Activity:
Repeat precisely the span of lines below that opens with the line containing "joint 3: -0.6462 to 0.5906" and closes with the line containing "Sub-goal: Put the", both included.

Exercise material:
★ ★ ★ ★ ★
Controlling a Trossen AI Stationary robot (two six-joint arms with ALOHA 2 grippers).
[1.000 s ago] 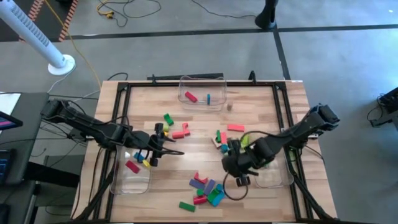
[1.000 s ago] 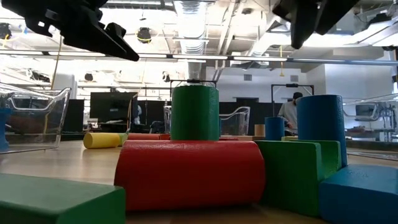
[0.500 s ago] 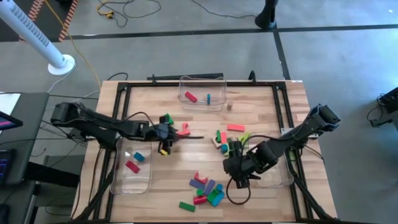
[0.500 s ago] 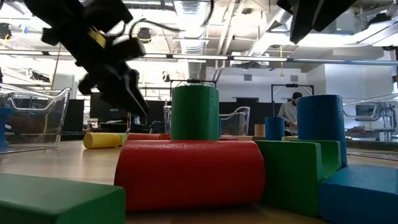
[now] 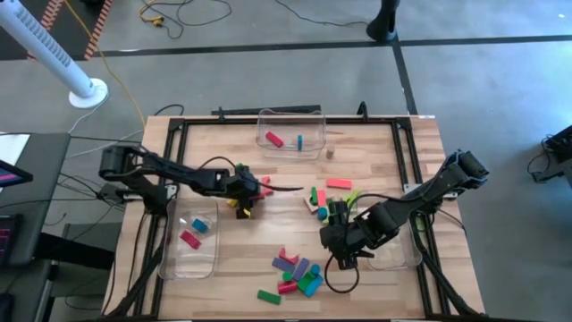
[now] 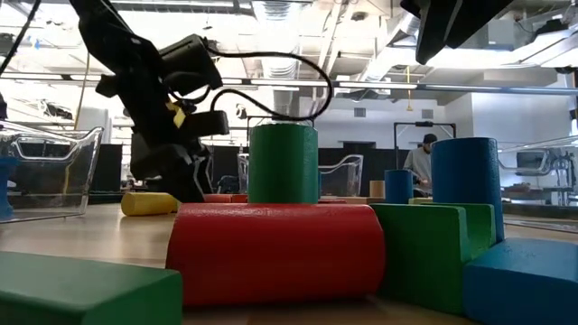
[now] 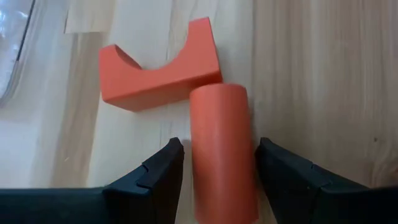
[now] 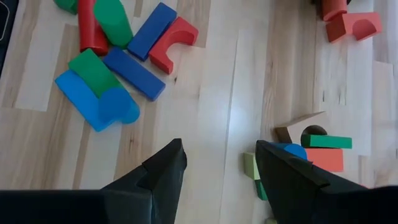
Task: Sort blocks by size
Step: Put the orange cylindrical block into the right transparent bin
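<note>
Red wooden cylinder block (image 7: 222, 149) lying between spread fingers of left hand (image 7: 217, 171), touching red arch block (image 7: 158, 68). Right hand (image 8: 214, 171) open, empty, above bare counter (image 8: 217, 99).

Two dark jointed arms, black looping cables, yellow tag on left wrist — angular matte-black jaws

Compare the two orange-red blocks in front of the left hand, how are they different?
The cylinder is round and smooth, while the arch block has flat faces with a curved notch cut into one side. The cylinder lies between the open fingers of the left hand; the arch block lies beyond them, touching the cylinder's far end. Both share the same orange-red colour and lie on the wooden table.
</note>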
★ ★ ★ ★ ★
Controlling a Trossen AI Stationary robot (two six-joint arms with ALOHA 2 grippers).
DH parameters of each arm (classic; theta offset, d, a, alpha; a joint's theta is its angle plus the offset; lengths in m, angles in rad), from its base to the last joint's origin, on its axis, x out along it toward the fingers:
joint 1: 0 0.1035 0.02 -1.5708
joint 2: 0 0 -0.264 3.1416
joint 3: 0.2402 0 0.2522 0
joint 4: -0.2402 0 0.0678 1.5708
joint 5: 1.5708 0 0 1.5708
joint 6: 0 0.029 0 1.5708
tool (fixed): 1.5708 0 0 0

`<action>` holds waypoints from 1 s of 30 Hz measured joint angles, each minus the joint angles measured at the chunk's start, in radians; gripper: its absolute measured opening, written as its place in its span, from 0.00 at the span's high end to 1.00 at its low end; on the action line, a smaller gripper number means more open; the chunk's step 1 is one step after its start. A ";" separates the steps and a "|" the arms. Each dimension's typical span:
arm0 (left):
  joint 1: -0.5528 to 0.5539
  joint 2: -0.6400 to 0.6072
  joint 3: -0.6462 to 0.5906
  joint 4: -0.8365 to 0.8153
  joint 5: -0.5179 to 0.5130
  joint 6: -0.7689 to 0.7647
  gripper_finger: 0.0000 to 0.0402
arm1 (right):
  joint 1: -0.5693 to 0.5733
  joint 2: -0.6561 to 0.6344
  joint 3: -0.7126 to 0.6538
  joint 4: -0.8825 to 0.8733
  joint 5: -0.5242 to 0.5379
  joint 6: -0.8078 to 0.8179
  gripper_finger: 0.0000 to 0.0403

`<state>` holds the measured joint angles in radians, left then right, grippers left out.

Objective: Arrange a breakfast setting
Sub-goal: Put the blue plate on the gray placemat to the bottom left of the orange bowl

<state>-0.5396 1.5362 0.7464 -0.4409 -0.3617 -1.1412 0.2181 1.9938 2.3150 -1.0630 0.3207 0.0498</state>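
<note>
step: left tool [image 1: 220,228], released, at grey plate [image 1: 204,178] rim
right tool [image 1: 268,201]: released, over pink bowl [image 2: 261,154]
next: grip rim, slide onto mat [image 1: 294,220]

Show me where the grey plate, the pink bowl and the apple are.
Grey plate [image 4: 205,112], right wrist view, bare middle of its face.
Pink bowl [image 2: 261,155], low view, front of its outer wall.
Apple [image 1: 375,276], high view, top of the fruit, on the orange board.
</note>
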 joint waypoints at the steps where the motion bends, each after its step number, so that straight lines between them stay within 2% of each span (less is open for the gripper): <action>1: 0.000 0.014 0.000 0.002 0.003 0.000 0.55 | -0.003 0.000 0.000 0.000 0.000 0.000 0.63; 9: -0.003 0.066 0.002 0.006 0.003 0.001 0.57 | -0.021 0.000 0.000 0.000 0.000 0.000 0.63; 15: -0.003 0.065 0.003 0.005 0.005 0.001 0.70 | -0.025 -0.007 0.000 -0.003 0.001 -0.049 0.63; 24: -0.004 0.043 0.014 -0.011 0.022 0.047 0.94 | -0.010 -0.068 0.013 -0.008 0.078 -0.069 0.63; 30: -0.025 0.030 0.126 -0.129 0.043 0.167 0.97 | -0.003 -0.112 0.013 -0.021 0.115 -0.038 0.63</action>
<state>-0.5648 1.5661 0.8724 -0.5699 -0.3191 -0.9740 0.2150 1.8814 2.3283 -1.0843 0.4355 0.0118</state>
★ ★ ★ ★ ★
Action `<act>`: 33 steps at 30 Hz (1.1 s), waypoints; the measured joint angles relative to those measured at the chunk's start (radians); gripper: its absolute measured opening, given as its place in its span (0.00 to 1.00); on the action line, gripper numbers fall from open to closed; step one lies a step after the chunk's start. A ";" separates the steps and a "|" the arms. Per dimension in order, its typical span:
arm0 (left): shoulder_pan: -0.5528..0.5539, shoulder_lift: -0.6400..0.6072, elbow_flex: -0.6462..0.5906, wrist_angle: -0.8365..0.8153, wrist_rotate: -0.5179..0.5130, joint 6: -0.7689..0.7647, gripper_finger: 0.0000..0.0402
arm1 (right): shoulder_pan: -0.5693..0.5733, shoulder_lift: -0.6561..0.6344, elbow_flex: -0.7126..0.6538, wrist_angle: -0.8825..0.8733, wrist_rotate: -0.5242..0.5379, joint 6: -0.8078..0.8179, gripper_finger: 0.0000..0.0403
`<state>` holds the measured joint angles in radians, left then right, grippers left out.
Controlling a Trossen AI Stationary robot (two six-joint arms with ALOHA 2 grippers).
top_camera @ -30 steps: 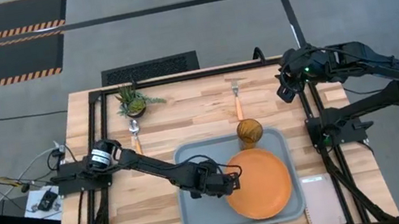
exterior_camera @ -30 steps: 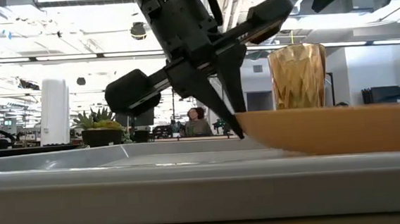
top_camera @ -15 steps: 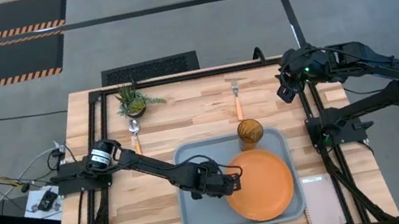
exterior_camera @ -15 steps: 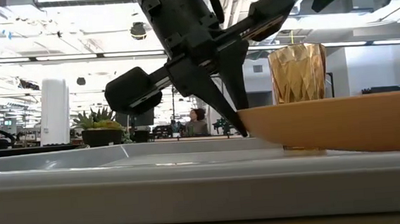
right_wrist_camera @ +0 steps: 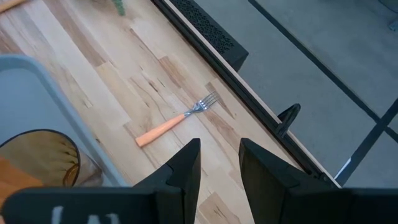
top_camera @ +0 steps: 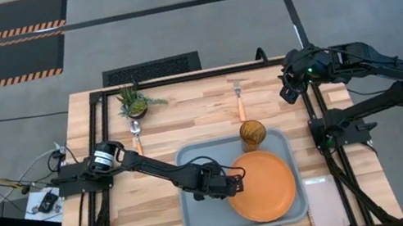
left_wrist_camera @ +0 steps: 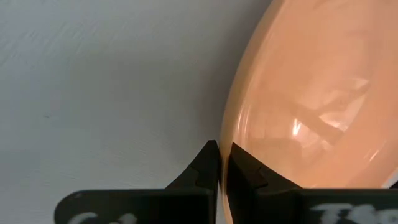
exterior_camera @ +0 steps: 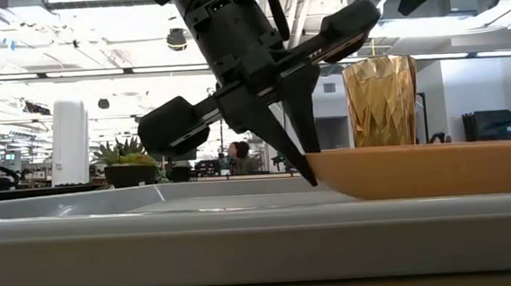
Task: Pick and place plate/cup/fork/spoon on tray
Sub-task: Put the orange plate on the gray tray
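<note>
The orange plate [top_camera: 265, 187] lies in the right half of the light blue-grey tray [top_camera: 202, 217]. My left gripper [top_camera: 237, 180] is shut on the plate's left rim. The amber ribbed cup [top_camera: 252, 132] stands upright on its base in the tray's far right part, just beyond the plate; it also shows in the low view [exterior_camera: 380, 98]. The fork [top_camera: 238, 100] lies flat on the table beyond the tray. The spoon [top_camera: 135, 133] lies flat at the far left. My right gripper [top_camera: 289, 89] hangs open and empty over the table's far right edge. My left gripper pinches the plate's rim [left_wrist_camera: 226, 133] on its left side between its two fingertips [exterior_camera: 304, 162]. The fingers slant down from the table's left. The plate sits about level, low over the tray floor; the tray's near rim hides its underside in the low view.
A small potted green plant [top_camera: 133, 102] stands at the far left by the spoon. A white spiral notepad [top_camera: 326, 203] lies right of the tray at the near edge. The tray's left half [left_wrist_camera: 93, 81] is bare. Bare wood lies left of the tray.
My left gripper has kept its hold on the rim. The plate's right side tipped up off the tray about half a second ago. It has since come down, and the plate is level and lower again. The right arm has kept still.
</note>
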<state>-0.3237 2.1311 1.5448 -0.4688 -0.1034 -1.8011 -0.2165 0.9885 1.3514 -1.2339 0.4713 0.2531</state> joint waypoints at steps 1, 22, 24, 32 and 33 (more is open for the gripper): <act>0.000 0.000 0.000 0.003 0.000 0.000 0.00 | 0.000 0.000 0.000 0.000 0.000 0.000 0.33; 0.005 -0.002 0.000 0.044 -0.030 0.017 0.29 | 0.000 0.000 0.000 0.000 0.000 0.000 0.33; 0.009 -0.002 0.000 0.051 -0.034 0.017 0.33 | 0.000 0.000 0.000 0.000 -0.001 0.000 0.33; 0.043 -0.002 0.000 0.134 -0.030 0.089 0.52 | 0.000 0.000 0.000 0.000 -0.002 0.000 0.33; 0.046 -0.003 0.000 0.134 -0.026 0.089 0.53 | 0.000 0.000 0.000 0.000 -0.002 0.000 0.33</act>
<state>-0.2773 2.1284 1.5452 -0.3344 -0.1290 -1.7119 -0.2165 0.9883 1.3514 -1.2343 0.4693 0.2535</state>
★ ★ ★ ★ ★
Response:
  joint 3: -0.6462 to 0.5906
  joint 4: -0.8365 to 0.8153
  joint 5: -0.5179 to 0.5130
  joint 6: -0.7689 to 0.7647
  gripper_finger: 0.0000 to 0.0402
arm1 (right):
  joint 1: -0.5693 to 0.5733
  joint 2: -0.6561 to 0.6344
  joint 3: -0.7126 to 0.6538
  joint 4: -0.8825 to 0.8733
  joint 5: -0.5242 to 0.5379
  joint 6: -0.8078 to 0.8179
  gripper_finger: 0.0000 to 0.0403

`<state>` holds the measured joint angles in radians, left then right, grippers left out.

Objective: Arrange a breakfast setting
Sub-goal: Put the blue plate on the gray placemat to the bottom left of the orange bowl

Fully answered, the exercise is complete.